Dans une autre étude., ils ont pu montrer que ces modifications ciblées et limitées localement dans les blocs de construction individuels de l’ADN obtiennent un résultat qui n’est autrement obtenu que par l’élevage relativement laborieux d’organismes avec des gènes modifiés. L’équipe de recherche du COS, en collaboration avec le Dr Dr Jakob Gierten, cardiologue pédiatrique à l’hôpital universitaire de Heidelberg, s’est concentrée sur certaines mutations génétiques. Ces mutations étaient soupçonnées de déclencher des malformations cardiaques congénitales chez l’homme. En modifiant les éléments constitutifs individuels de l’ADN des gènes concernés dans l’organisme modèle, les scientifiques ont pu imiter et étudier des embryons de poisson présentant les malformations cardiaques décrites. L’intervention ciblée a entraîné des changements visibles dans le cœur dès les premiers stades du développement embryonnaire des poissons, déclarent Bettina Welz et le Dr Alex Cornean, deux des premiers auteurs de l’étude de l’équipe du professeur Wittbrodt. Cela a permis aux chercheurs de confirmer la suspicion initiale et d’établir un lien causal entre l’altération génétique et les symptômes cliniques.

L’intervention précise dans le génome des embryons de poisson a été rendue probable grâce au logiciel spécialement développé ACEofBASEs, disponible en ligne. Il permet d’identifier des emplacements génétiques qui conduisent très efficacement aux changements souhaités dans les gènes cibles et les protéines résultantes. “Notre méthode permet une analyse de dépistage efficace et pourrait donc offrir un issue de départ pour développer un traitement médical individualisé”, selon Jakob Gierten.

Une troisième étude, toujours du groupe Wittbrodt, traite des limites des éditeurs de foundation. Pour qu’un tel éditeur se lie à l’ADN d’une cellule cible, il doit y avoir un specified motif de séquence. PAM en abrégé. “Si ce motif fait défaut à proximité de la brique d’ADN à modifier, il est unattainable d’échanger des nucléotides”, explique le Dr Thumberger. Une équipe sous sa course a maintenant trouvé un moyen de contourner cette limitation. Deux éditeurs de base dans une même cellule sont utilisés successivement. un nouveau motif de liaison à l’ADN pour un autre éditeur de foundation est généré, sur lequel ce deuxième éditeur. peut éditer un web-site qui était auparavant inaccessible. Cette utilisation échelonnée s’est avérée très efficace, explique Kaisa Pakari, le premier auteur de l’étude. Grâce à cette astuce. Désormais, les séquences d’ADN initialement inaccessibles peuvent également être modifiées.

potentiellement. souligne Joachim Wittbrodt.

Les résultats de la recherche ont été publiés dans les revues eLife et Progress.
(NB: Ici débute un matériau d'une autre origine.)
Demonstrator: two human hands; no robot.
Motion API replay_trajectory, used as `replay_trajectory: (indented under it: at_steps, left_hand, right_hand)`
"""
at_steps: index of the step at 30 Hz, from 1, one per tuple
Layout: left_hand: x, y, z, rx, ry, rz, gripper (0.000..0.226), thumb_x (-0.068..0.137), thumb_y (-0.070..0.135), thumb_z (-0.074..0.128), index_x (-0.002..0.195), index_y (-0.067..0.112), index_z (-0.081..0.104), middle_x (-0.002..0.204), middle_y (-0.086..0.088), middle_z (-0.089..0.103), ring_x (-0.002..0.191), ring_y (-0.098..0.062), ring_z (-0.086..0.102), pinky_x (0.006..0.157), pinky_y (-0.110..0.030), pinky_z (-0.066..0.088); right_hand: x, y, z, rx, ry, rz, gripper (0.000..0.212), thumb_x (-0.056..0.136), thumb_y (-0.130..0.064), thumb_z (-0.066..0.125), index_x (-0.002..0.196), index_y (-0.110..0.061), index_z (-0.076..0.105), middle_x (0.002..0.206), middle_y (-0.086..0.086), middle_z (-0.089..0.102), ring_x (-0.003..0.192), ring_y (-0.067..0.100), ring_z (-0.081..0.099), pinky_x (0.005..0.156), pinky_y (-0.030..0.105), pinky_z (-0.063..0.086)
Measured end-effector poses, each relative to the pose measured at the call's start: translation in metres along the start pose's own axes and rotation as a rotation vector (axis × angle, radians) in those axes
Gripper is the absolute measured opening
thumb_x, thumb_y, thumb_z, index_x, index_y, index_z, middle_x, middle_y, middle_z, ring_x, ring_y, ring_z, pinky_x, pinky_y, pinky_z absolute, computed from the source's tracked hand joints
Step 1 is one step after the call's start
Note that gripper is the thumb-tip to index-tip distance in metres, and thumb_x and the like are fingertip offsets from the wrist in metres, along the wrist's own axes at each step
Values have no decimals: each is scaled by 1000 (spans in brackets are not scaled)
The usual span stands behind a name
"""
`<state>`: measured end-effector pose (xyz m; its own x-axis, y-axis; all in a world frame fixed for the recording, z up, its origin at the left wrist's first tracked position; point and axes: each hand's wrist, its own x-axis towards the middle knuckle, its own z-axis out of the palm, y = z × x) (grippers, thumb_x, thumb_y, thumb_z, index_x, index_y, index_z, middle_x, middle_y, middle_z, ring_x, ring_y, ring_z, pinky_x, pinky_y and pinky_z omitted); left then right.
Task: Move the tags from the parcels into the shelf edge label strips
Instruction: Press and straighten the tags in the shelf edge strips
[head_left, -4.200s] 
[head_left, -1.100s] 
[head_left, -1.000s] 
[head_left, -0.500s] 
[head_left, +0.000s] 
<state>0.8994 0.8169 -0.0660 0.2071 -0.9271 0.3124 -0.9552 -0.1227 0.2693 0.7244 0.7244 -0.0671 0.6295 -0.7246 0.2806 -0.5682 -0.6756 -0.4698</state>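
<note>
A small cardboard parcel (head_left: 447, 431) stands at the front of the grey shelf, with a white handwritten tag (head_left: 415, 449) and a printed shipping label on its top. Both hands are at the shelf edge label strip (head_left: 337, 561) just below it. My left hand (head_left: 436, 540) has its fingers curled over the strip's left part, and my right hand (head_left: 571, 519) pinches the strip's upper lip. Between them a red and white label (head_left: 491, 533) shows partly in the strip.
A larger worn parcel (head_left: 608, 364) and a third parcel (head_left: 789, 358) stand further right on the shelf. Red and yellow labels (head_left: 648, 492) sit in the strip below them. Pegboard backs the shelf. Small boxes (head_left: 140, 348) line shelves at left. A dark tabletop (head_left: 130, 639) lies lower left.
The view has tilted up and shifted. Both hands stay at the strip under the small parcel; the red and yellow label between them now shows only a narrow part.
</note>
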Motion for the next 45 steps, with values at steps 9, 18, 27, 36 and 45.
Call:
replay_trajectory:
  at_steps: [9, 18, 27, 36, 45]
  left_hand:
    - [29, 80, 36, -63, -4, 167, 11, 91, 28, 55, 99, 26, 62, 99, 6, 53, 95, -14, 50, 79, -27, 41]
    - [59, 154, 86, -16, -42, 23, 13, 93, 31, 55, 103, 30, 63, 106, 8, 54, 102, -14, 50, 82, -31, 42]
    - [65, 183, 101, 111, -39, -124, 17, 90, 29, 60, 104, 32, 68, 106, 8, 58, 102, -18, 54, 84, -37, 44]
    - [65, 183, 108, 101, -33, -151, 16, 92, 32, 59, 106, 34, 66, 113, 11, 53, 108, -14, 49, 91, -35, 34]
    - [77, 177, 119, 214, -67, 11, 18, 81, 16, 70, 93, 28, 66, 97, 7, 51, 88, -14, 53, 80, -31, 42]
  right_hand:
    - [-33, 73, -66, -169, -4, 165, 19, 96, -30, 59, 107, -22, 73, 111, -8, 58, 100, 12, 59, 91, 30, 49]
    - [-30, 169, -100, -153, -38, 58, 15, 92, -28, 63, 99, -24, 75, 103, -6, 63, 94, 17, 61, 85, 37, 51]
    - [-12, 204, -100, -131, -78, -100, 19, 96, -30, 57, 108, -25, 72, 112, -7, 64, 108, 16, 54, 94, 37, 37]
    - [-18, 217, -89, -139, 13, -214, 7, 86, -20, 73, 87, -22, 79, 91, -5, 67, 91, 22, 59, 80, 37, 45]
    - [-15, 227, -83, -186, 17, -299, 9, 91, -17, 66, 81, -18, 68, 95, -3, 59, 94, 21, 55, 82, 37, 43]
Les investigations faisaient partie des recherches menées dans le cluster d’excellence “3D Make a difference Designed to Buy”, qui est géré conjointement par l’Université de Heidelberg et l’Institut de technologie de Karlsruhe. Les études de recherche et les scientifiques impliqués ont été financés par le Conseil européen de la recherche, la Fondation allemande pour la recherche, le Centre allemand de recherche cardiovasculaire, la Fondation allemande du cœur et la Fondation Joachim Herz.